I’m especially looking for feedback such as: Gabriel, on page 432, at the bottom, the sentence beginning, “That bloke is a walking exemplar of nostalgia…” is incomplete or covered up. [There is no such sentence, just giving you an example.]
We have reformatted the text: my goal was to get it under 400 pages. This requires that we shrink the font size a bit, and that we are more economical with spacing. We have very slightly reduced the number of illustrations, and also made them a bit smaller. The first printing I was just trying to get the baby into the world; now we want to move a bit closer to perfecting her appearance.
Let me know also if you’ve caught spelling errors, grammatical mistakes, and the like. The book went through a series of editors and a proofreader, but no one catches everything.

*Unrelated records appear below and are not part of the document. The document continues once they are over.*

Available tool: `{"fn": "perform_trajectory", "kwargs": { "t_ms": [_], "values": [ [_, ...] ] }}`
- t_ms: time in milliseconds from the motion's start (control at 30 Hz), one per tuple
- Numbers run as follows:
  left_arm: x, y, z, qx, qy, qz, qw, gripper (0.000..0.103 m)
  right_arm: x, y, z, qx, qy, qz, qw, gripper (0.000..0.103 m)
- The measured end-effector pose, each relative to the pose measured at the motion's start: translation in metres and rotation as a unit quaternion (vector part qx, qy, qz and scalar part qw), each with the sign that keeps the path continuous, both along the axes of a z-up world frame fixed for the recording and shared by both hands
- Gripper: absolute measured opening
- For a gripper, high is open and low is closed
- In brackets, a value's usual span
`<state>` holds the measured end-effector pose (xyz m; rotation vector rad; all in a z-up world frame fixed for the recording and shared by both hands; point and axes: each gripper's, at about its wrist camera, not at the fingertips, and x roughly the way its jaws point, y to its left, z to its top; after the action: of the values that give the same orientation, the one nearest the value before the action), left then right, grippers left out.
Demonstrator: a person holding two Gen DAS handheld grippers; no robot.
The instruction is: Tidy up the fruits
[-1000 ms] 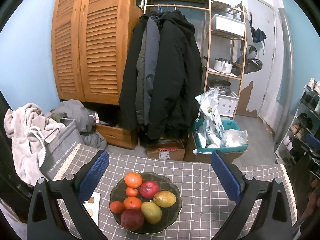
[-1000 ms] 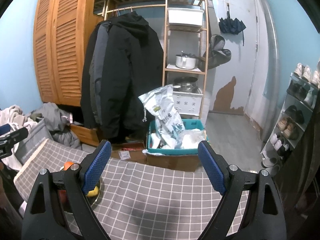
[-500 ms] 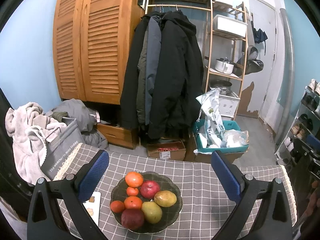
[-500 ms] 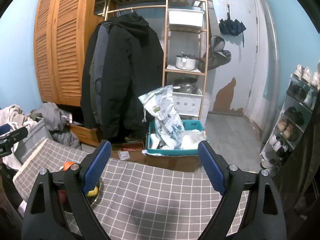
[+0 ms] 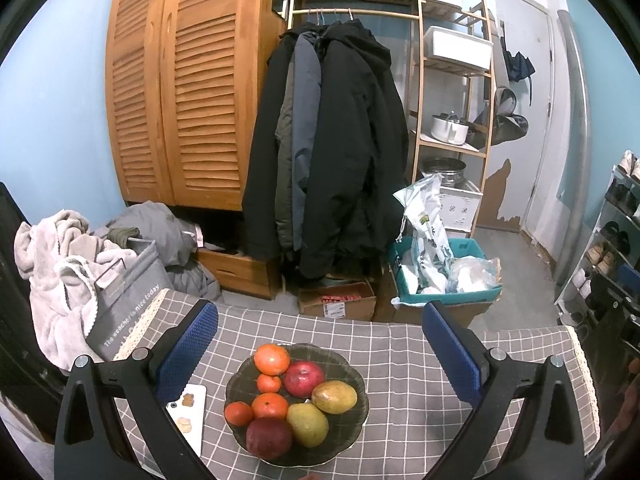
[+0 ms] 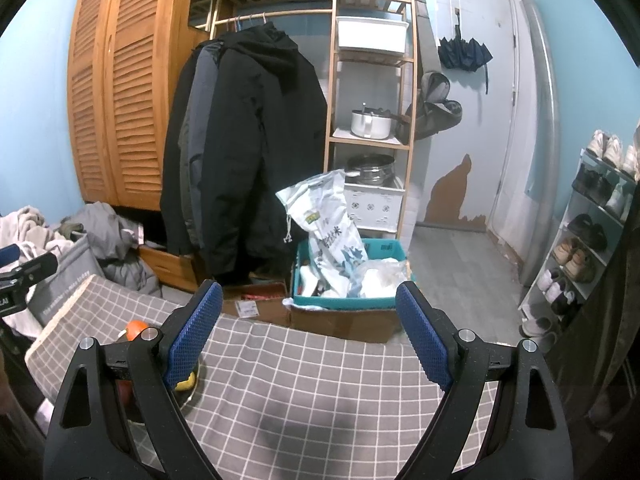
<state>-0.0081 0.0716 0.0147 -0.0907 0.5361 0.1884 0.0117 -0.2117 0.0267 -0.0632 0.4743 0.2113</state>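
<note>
Round glossy fruits [image 5: 298, 396] heaped in scalloped dark glass bowl [image 5: 352, 420], checked cloth [image 5: 400, 360].

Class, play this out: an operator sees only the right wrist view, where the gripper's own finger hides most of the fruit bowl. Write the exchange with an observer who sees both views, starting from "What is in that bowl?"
Operator: What is in that bowl?
Observer: In the left wrist view the dark glass bowl holds eight fruits: four orange ones, two red, two yellow-green.
Operator: Which fruit sits farthest from the camera?
Observer: The largest orange, at the bowl's far rim.
Operator: Anything beside the bowl?
Observer: A white tray with small snack pieces lies left of it on the checked cloth.
Operator: Is the left gripper holding anything?
Observer: No. The left gripper is open, its blue pads apart and empty.
</note>
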Motion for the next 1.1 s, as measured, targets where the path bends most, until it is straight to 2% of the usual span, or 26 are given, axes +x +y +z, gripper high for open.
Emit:
{"fn": "perform_trajectory", "kwargs": {
  "t_ms": [1100],
  "values": [
    [0.0007, 0.0004, -0.0002, -0.002, -0.001, -0.001, 1.0000, 0.103, -0.0008, -0.0039, 0.0003, -0.003, 0.001, 0.002, 1.000, 0.087]
  ]
}}
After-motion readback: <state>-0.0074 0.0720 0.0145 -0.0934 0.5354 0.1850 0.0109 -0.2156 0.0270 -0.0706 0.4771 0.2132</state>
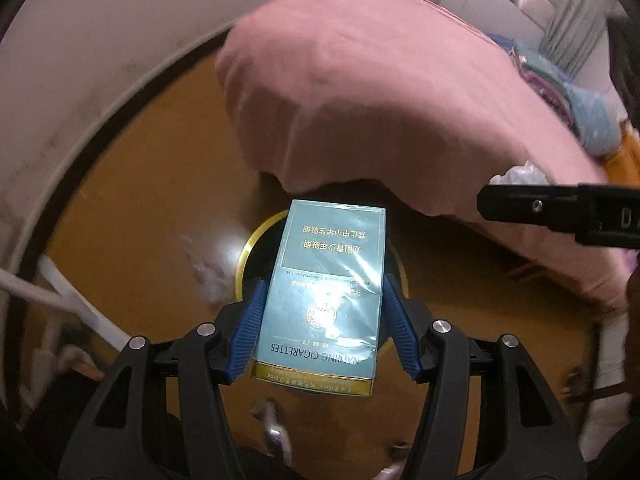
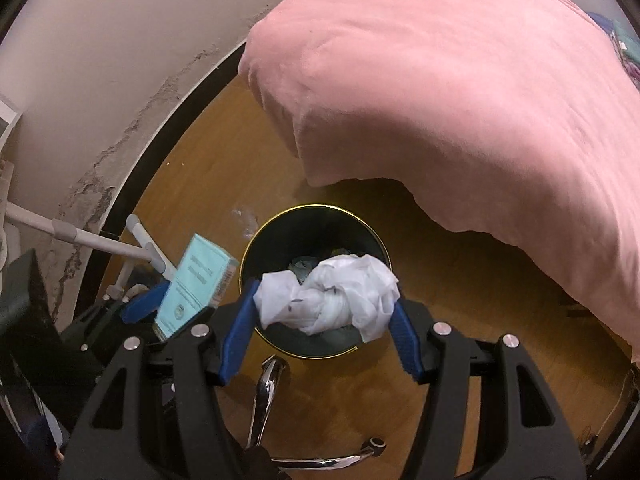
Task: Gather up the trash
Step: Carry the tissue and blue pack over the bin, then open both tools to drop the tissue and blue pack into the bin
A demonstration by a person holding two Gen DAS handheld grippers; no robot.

I would also like to conduct an informal poll: Would you like to see the second printing in hardcover, with the dust jacket that turns into a poster? Or in paperback at a lower price point? (It is going to be less expensive in either case; this is why we are reducing the page count by a third, but I would like to know how much people are into the dust jacket. If the book was $12 cheaper without it, would you want the price reduction?)
Here is an image of the new layout, with the new font size. (I realize this is hard to read in the newsletter, but it should be fine on a 5.5 x 8.5 page.
I love the dust jacket, but (partially because I already have the original), I would like the next rendering in paperback.
I found that the binding quality wasn't that great. Several pages just fell out. I've never seen that on a new book before.